CAP #1. REGALOS INESPERADOS

🗨️ Todo estaba listo para la llegada del pequeño Antonio. Después de seis meses, sería bueno poder cuidarlo en casa.

—Abuela, sé que desde el cielo nos proteges.

Sé que debes estar molesta conmigo por lo que he decidido hacer.

Espero que entiendas mis razones y me perdones por no haber seguido tus consejos.

Pero no podía dejar morir al niño.

Aún no supero que tú no estés aquí —decía Patricia, hablando con la foto de su abuela, ubicada en un improvisado altar adornado con rosas frescas que cambiaba cada dos días y un par de velas de pilas, para evitar incidentes.

—¿Patricia, ya estás lista? Vamos, ya es hora de recoger a Antonio. No podemos llegar tarde —le dijo Beatriz, su vecina, interrumpiendo el diálogo.

—No te preocupes. Estoy segura de que doña Nubia no está molesta contigo. Hiciste lo posible para salvar la vida de tu hermano.

—Ay, Beatriz. Si hubiera sabido unos años atrás que todo esto me iba a pasar, habría buscado a mi madre para que se hiciera responsable de nosotros. Ayudar con los gastos era su obligación. Por lo menos habríamos evitado que mi abuela trabajara bajo la lluvia.

—No pienses en eso. Tu abuela era feliz dándoles lo que podía conseguir con su trabajo. Sabía que a su hija no le importaría dejarlos en cualquier sitio, por eso prefería que los dejara con ella, aunque no le diera nada.

Unos años atrás.

🗨️Patricia es hija de Roberta Durán, una mujer que nunca se ocupó de sus obligaciones como madre.

Sacó partido de su belleza para conquistar hombres adinerados. Era ambiciosa y sin vergüenza.
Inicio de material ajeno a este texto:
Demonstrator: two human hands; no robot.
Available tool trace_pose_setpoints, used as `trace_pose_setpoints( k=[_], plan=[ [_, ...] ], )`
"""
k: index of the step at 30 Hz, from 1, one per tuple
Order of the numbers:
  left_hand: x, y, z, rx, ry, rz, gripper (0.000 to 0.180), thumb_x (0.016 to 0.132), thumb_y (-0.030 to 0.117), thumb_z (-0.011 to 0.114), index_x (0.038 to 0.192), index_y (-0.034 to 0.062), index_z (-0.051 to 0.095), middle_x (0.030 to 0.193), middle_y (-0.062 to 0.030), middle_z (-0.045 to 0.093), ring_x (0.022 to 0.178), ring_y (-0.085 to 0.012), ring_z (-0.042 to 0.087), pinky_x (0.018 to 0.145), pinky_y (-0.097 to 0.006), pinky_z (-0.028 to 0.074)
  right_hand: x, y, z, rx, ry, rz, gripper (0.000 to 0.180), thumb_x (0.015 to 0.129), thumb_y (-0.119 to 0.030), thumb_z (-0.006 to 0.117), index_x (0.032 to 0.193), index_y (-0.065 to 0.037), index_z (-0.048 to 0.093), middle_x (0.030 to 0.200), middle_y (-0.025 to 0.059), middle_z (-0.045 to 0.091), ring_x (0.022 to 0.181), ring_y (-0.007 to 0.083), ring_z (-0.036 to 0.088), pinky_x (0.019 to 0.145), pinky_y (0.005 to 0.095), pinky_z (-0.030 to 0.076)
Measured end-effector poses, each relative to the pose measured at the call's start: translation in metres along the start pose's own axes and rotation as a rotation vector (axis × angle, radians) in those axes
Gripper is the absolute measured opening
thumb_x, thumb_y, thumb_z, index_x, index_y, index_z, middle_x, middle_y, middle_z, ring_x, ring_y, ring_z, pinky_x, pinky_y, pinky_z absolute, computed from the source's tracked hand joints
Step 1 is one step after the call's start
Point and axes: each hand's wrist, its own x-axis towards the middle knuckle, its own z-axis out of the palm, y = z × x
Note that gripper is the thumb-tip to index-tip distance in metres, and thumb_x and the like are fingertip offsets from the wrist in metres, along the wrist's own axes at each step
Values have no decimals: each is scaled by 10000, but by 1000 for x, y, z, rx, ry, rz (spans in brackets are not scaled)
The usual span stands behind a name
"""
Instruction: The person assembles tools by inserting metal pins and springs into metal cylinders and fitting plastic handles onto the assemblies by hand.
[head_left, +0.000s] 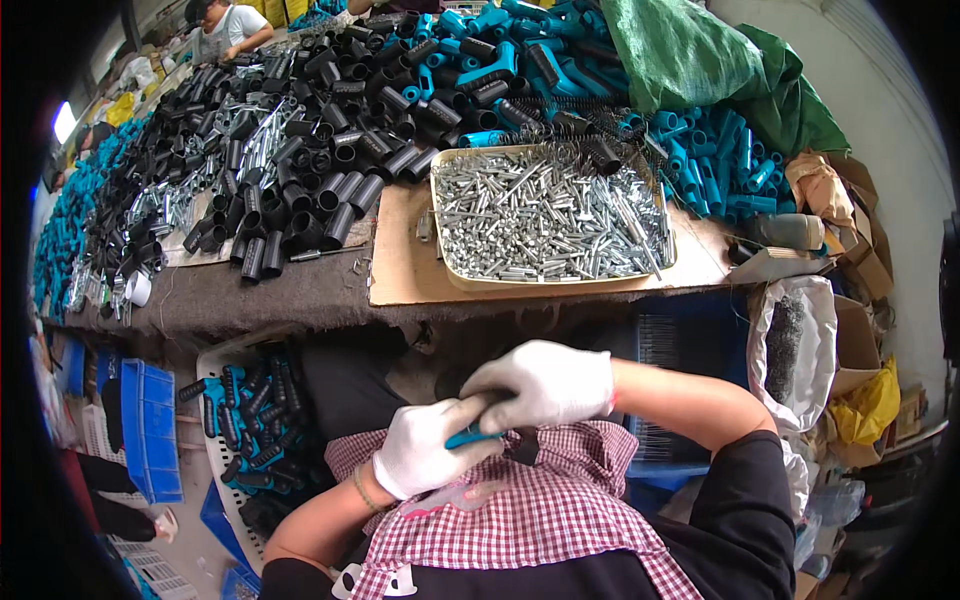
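- Your left hand [432,447] and right hand [545,383], both in white gloves, were closed together around a teal and black handle part [472,434] held over your lap, above a red checked apron [520,510].
- Only a short teal edge and a dark end showed between your fingers.
- Ahead, the tabletop [300,290] carried a tray of silver screws [545,215] and black tubes [320,190].

left hand [428,448]: white knit glove, thin bracelet at the wrist
right hand [545,385]: white knit glove, same kind
sleeves: black, short, forearms bare
apron [520,520]: red-and-white check, worn over the black top
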Motion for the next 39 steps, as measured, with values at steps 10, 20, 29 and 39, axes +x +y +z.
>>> trace_pose_setpoints(
  k=[10,20,29,39],
  plan=[
    [-9,-4,-7,34,99,-109,502,736,245,862,1175,60,703,856,-181,718,729,-336,720,643,-379,573,24,34,-63,-811,693,423,169,796,-243,738,826,-77,735,851,144,669,872,349,664,793,436,522],
    [-17,-6,-17,26,136,-153,485,735,237,858,1155,49,704,850,-178,721,744,-337,728,649,-372,577,25,44,-76,-876,658,257,99,781,-145,642,762,-63,694,828,153,681,815,351,675,759,445,538],
    [-22,-14,-27,64,63,-186,397,751,272,829,1083,81,724,807,-145,715,716,-332,715,627,-383,568,17,-11,-18,-285,282,-220,102,809,-130,689,893,-71,693,904,118,674,914,321,666,826,406,532],
    [-21,-17,-37,113,-214,-302,324,764,284,789,1015,93,716,831,-157,699,756,-361,693,674,-412,563,18,2,21,-255,248,-215,116,807,-134,722,907,-87,687,881,103,636,883,320,642,804,418,521]
  ],
)
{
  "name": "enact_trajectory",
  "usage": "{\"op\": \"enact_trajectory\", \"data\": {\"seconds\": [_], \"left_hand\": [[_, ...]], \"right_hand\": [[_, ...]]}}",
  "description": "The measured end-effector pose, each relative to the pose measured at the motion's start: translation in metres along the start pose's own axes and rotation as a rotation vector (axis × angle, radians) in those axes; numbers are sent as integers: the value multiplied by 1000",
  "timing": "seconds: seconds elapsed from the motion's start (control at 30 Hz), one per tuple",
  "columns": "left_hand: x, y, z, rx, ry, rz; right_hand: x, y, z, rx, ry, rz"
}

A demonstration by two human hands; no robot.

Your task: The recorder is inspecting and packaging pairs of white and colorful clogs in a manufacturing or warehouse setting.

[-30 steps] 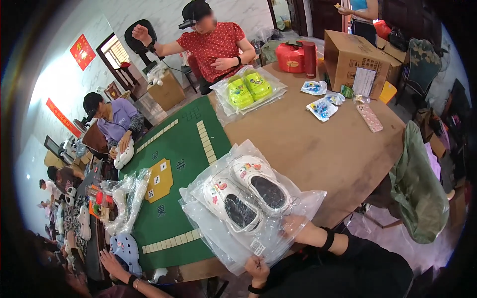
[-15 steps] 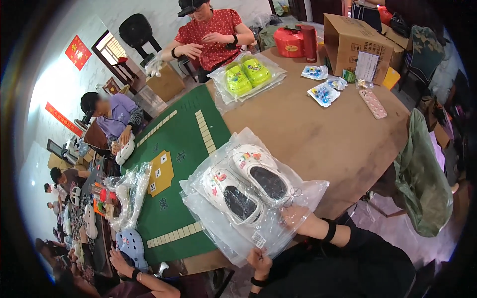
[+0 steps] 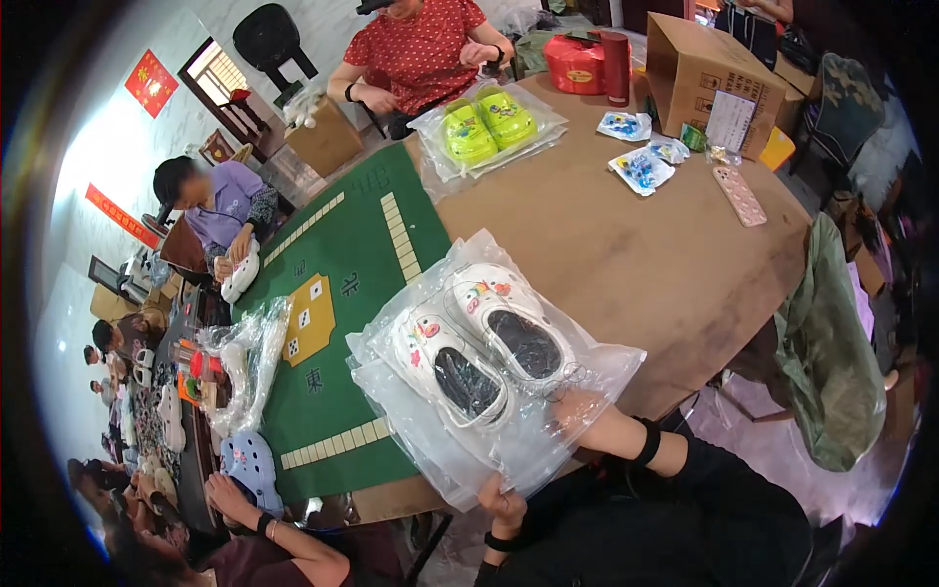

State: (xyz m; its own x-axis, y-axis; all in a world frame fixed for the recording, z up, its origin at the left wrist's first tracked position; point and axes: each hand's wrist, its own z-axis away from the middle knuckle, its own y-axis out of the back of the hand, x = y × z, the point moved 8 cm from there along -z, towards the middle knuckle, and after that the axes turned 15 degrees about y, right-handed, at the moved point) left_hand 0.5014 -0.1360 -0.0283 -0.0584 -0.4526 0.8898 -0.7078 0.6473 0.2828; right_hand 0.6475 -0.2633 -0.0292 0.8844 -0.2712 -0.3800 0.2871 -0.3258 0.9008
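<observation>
A pair of white clogs with colourful charms lies in a clear plastic bag at the near edge of the table. My left hand pinches the bag's near edge between thumb and fingers. My right hand is at the bag's right side, seen partly through the plastic, closed at the heel of the right clog. The plastic and its glare partly hide those fingertips.
Bagged lime-green clogs lie before a person in red. Blue-and-white packets, a phone and a carton are on the brown table. A green mat spreads leftward. A co-worker's hand touches a blue clog.
The bag with the white clogs has shifted slightly up and left, and my left hand moved a little with it. The person in red has lowered one hand.
</observation>
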Motion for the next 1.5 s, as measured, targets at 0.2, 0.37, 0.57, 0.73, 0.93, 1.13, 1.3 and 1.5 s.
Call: {"op": "enact_trajectory", "data": {"seconds": [0.2,0.37,0.57,0.73,0.93,1.13,1.3,1.5], "left_hand": [[-14,-4,8,-112,9,-263],[-11,-6,6,-94,17,-211],[-17,-5,7,-118,34,-192],[-20,-5,6,-119,20,-90],[0,-7,0,-98,-68,21],[-3,-7,1,-105,32,-255],[2,-8,-2,-141,-8,-156],[-8,-6,6,-135,41,-139]], "right_hand": [[-7,13,0,105,11,-41],[-10,14,-3,97,22,-6],[-7,9,-4,28,-22,25],[-10,11,-7,-47,-16,-24],[-5,-2,-7,-105,-30,28],[-19,17,-8,-14,34,-7],[-27,10,-8,92,220,134],[-21,0,-5,-42,128,242]]}}
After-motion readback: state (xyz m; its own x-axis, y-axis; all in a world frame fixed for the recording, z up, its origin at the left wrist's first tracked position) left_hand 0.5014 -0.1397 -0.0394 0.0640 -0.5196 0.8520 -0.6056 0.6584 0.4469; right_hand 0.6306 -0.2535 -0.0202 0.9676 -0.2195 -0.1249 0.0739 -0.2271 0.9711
Patricia, que aprendió a leer y escribir, gracias a Beatriz, recortaba letras y armaba palabras de los periódicos que su abuela recogía en los basureros de conjuntos residenciales.

Desde los diez años recorría las calles ayudando a su abuela, para qué juntas pudieran cumplir más tareas en menos tiempo y así recibir un sueldo apenas mayor.

Un día, al llegar a la pequeña casa en la cima de una colina —en uno de los sectores más pobres de la ciudad— se encontraron con una sorpresa: su madre había estado de visita, dejando un “hermoso regalo” antes de desaparecer de nuevo.

—Doña Nubia, aquí le dejaron un regalito.

🗨️ Era una niña hermosa, vestida con una pijama que se veía fina. Sus cabellos rubios y rizados, sus mejillas rosadas y sus grandes ojos grises la hacían parecer una delicada muñeca de porcelana

La vecina la había recibido junto a un par de tarros de leche de marca cara, un biberón, pañales, ropa y algo de dinero, todo en una bonita pañalera.

—Disculpe que me meta, doña Nubia, pero su hija es una irresponsable. Debería cuidarse. No puede ir trayendo hijos al mundo —dijo la vecina.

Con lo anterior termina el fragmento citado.